_WHAT IS BEING ASKED_.
For every line below, restate it exactly and drop the images.

_GIVEN DATA_.
-- Opening Marker --

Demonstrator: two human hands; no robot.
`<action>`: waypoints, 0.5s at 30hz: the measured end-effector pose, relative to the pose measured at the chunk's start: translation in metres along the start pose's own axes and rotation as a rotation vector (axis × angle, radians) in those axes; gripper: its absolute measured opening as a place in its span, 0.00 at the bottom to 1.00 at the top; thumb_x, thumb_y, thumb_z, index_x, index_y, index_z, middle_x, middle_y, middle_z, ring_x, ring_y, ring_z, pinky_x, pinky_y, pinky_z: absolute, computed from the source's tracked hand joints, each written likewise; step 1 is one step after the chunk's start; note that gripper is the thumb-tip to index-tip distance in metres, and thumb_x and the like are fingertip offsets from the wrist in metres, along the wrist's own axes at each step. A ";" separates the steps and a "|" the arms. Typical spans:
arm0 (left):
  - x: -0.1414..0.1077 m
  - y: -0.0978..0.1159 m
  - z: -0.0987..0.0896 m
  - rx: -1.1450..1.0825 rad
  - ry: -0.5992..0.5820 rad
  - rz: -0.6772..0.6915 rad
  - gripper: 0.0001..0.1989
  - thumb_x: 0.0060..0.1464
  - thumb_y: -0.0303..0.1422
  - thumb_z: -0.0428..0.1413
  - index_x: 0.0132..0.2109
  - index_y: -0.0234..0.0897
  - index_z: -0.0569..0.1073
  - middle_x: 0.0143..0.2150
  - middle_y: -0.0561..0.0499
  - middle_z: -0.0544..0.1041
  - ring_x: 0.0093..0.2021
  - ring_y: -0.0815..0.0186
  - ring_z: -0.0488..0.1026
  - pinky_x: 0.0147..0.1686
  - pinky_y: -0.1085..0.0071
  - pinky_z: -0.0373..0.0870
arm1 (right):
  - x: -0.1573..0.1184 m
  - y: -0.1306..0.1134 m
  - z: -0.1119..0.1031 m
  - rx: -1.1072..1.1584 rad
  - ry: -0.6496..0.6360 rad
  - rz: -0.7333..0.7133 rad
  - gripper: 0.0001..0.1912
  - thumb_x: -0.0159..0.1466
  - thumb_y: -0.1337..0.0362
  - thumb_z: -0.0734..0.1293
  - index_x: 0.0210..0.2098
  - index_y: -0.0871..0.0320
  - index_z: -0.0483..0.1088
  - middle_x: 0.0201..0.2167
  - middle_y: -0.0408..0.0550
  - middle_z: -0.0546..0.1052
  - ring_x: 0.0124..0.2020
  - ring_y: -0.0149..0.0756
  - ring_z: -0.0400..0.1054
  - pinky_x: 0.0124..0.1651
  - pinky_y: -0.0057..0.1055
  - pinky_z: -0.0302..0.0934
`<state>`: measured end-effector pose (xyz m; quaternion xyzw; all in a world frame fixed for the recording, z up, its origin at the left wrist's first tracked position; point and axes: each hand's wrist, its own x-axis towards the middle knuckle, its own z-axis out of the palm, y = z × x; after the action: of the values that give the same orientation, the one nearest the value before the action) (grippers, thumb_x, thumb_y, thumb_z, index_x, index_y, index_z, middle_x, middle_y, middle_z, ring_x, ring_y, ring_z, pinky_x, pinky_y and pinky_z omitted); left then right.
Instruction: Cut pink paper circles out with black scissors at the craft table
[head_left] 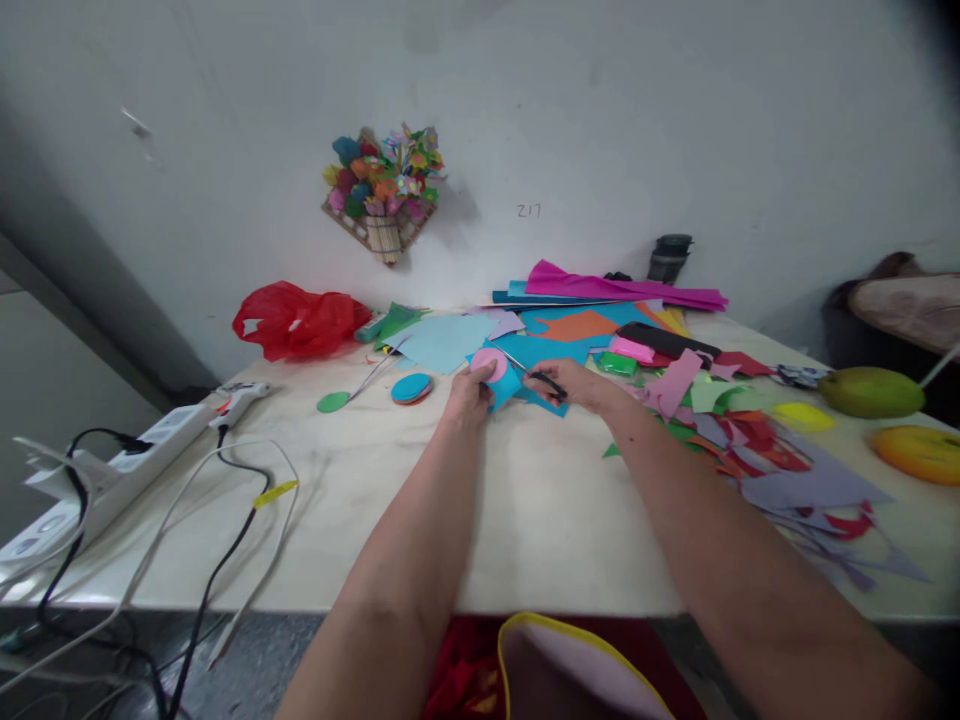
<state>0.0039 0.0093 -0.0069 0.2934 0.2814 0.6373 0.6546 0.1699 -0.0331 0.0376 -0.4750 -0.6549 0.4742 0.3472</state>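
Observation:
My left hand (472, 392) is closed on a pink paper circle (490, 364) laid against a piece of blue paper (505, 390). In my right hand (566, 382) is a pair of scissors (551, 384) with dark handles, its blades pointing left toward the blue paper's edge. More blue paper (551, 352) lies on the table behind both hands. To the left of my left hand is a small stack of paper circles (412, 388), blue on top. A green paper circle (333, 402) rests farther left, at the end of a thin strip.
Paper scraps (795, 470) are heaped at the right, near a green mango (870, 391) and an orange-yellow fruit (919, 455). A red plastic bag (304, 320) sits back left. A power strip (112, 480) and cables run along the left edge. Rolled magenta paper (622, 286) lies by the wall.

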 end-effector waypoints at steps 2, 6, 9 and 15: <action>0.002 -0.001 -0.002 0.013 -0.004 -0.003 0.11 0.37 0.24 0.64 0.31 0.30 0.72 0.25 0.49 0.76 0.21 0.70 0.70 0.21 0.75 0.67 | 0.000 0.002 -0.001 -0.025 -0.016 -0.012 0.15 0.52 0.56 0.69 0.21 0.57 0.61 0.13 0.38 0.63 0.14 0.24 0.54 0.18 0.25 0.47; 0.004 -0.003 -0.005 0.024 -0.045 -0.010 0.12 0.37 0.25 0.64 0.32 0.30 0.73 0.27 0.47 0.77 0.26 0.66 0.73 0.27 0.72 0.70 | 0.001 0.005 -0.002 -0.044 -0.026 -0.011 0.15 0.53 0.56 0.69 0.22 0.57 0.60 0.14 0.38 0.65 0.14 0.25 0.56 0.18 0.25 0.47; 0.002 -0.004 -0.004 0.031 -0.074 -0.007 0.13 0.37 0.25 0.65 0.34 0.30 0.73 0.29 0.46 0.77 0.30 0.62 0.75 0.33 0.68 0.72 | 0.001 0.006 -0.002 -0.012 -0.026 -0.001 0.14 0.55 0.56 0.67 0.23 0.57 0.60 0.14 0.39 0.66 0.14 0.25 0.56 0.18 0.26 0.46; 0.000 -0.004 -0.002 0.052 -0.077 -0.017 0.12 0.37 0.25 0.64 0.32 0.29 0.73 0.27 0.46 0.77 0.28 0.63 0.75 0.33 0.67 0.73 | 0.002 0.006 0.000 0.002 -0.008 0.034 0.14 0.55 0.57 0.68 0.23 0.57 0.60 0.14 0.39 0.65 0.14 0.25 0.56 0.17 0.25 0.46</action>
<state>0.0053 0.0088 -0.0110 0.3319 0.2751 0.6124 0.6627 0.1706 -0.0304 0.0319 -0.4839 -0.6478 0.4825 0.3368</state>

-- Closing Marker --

_RESULT OF THE TASK_.
Demonstrator: two human hands; no robot.
`<action>`: waypoints, 0.5s at 30hz: the measured end-effector pose, relative to the pose measured at the chunk's start: translation in metres along the start pose's own axes and rotation as a rotation vector (axis × angle, radians) in those axes; gripper: its absolute measured opening as a place in its span, 0.00 at the bottom to 1.00 at the top; thumb_x, thumb_y, thumb_z, index_x, index_y, index_z, middle_x, middle_y, middle_z, ring_x, ring_y, ring_z, pinky_x, pinky_y, pinky_z: absolute, computed from the source's tracked hand joints, each written likewise; step 1 is one step after the chunk's start; note that gripper is the thumb-tip to index-tip distance in metres, and thumb_x and the like are fingertip offsets from the wrist in metres, along the wrist's own axes at each step. A ";" separates the steps and a "|" the arms. Typical spans:
arm0 (left):
  - x: -0.1414..0.1077 m
  - y: -0.0978..0.1159 m
  - z: -0.0987..0.0896 m
  - rx: -1.1450..1.0825 rad
  - ry: -0.5992..0.5820 rad
  - rz: -0.6772..0.6915 rad
  - gripper: 0.0001..0.1989
  - thumb_x: 0.0060..0.1464
  - thumb_y: -0.0303..0.1422
  - thumb_z: -0.0428..0.1413
  - index_x: 0.0132..0.2109
  - index_y: -0.0234..0.0897
  - index_z: -0.0569..0.1073
  - middle_x: 0.0143..0.2150
  - middle_y: -0.0561..0.0499
  - middle_z: -0.0544..0.1041
  - ring_x: 0.0093..0.2021
  - ring_y: -0.0815..0.0186
  - ring_z: -0.0488..0.1026
  - pinky_x: 0.0147..0.1686
  - pinky_y: -0.1085..0.0071
  - pinky_z: -0.0373..0.0870
arm1 (right):
  - x: -0.1573..0.1184 m
  - y: -0.1306..0.1134 m
  - z: -0.1119..0.1031 m
  - rx: -1.1072..1.1584 rad
  - ry: -0.6496..0.6360 rad
  - rz: -0.7333..0.7133 rad
  - gripper: 0.0001..0.1912
  - thumb_x: -0.0159..0.1466
  - thumb_y: -0.1337..0.0362
  - thumb_z: -0.0734..0.1293
  - index_x: 0.0210..0.2098
  - index_y: -0.0871..0.0320
  - index_z: -0.0483..0.1088
  - middle_x: 0.0201..0.2167
  - middle_y: -0.0408..0.0550
  - middle_z: -0.0546..0.1052
  - ring_x: 0.0124..0.2020
  - ring_y: -0.0149..0.0756
  - ring_z: -0.0400..0.1054
  - pinky_x: 0.0124..0.1651
  - pinky_y: -0.0057..0.1055
  - pinky_z: -0.0302..0.0934
`<state>`: measured end-effector pose (xyz m; quaternion xyzw; all in a world frame fixed for the recording, z up, its origin at the left wrist's first tracked position; point and axes: each hand's wrist, its own x-axis towards the middle knuckle, its own z-axis out of the palm, y = z × x; after the action: of the values that give the same orientation, the one nearest the value before the action) (grippers, thumb_x, thumb_y, thumb_z, index_x, index_y, index_z, middle_x, middle_y, middle_z, ring_x, ring_y, ring_z, pinky_x, pinky_y and pinky_z omitted); left then right.
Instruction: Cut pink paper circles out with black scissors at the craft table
[head_left] 
<state>0.0039 0.0093 -0.0069 0.2934 0.2814 0.6373 0.6546 0.1699 -0.0331 0.0376 -0.4750 -0.6549 0.4742 0.3472</state>
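Observation:
My left hand (472, 392) is closed on a pink paper circle (490, 364) laid against a piece of blue paper (505, 390). In my right hand (566, 382) is a pair of scissors (551, 384) with dark handles, its blades pointing left toward the blue paper's edge. More blue paper (551, 352) lies on the table behind both hands. To the left of my left hand is a small stack of paper circles (412, 388), blue on top. A green paper circle (333, 402) rests farther left, at the end of a thin strip.
Paper scraps (795, 470) are heaped at the right, near a green mango (870, 391) and an orange-yellow fruit (919, 455). A red plastic bag (304, 320) sits back left. A power strip (112, 480) and cables run along the left edge. Rolled magenta paper (622, 286) lies by the wall.
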
 end-effector waypoints at steps 2, 6, 9 and 15: <action>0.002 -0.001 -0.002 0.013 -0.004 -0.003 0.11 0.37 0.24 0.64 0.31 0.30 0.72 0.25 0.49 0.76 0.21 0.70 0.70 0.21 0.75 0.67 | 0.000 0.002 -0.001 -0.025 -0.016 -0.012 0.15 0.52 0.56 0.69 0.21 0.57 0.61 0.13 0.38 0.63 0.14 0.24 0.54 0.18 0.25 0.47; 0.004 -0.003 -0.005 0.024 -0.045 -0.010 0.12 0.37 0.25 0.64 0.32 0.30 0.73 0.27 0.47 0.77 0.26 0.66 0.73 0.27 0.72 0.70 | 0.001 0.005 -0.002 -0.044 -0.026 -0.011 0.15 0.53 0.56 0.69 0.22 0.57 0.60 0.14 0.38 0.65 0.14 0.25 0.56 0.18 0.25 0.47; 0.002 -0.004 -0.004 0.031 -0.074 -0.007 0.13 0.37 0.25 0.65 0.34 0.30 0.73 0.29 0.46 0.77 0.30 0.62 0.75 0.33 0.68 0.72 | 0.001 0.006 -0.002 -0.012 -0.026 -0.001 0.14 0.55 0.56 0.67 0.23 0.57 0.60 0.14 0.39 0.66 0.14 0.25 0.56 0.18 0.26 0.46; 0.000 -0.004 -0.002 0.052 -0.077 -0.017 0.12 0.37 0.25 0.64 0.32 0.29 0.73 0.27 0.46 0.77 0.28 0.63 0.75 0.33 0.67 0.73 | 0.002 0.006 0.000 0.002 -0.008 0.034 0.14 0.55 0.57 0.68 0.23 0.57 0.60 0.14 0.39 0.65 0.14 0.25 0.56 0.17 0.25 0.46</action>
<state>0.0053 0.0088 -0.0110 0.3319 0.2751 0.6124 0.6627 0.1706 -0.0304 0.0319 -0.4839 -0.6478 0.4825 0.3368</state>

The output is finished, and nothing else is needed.